Keep the pictures out. Write out every line of the listing exactly.
══════
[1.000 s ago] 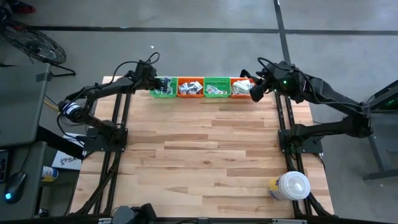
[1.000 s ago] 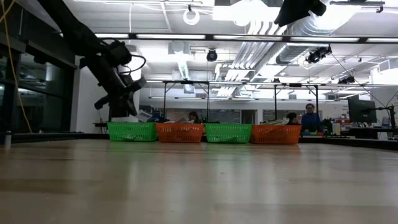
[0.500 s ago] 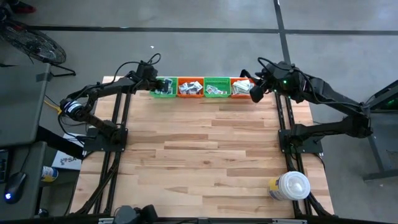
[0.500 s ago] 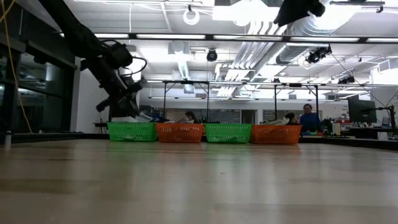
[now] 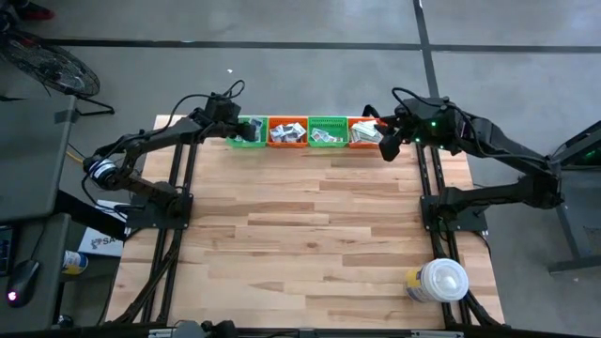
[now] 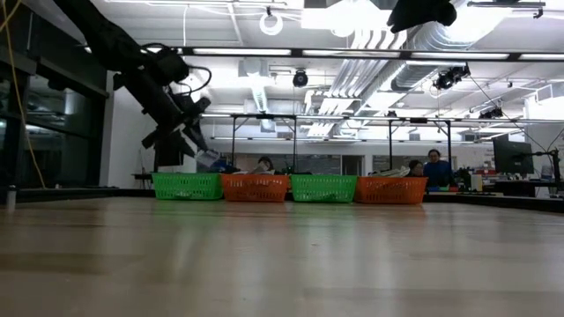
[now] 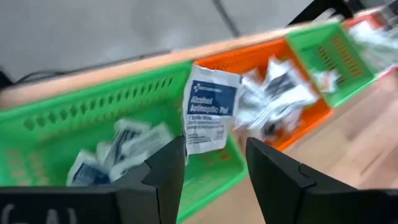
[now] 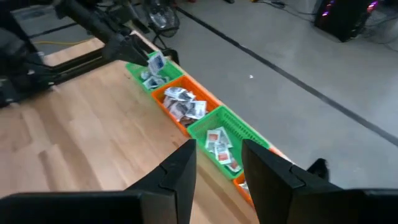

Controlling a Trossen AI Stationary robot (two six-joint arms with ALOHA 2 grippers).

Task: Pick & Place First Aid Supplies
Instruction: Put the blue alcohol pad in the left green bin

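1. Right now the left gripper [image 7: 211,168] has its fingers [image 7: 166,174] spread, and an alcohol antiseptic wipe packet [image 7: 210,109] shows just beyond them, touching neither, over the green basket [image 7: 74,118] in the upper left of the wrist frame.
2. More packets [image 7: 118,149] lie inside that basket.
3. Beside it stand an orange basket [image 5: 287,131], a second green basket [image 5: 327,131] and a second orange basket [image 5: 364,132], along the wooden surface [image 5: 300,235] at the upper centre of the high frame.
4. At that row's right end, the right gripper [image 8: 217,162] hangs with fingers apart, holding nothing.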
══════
● RESULT
[1.000 s ago] 
[1.000 s ago] 
[0.500 s ago] 
[0.500 s ago] 
[now] 
[now] 
[now] 
[now] 

Controlling a Trossen AI Stationary robot (two six-joint arms with ALOHA 2 grippers).

Task: Pick & Place First Aid Supplies
Instruction: Put the blue alcohol pad in the left green bin

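1. Right now the left gripper [image 7: 211,168] has its fingers [image 7: 166,174] spread, and an alcohol antiseptic wipe packet [image 7: 210,109] shows just beyond them, touching neither, over the green basket [image 7: 74,118] in the upper left of the wrist frame.
2. More packets [image 7: 118,149] lie inside that basket.
3. Beside it stand an orange basket [image 5: 287,131], a second green basket [image 5: 327,131] and a second orange basket [image 5: 364,132], along the wooden surface [image 5: 300,235] at the upper centre of the high frame.
4. At that row's right end, the right gripper [image 8: 217,162] hangs with fingers apart, holding nothing.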

The exercise is now finished.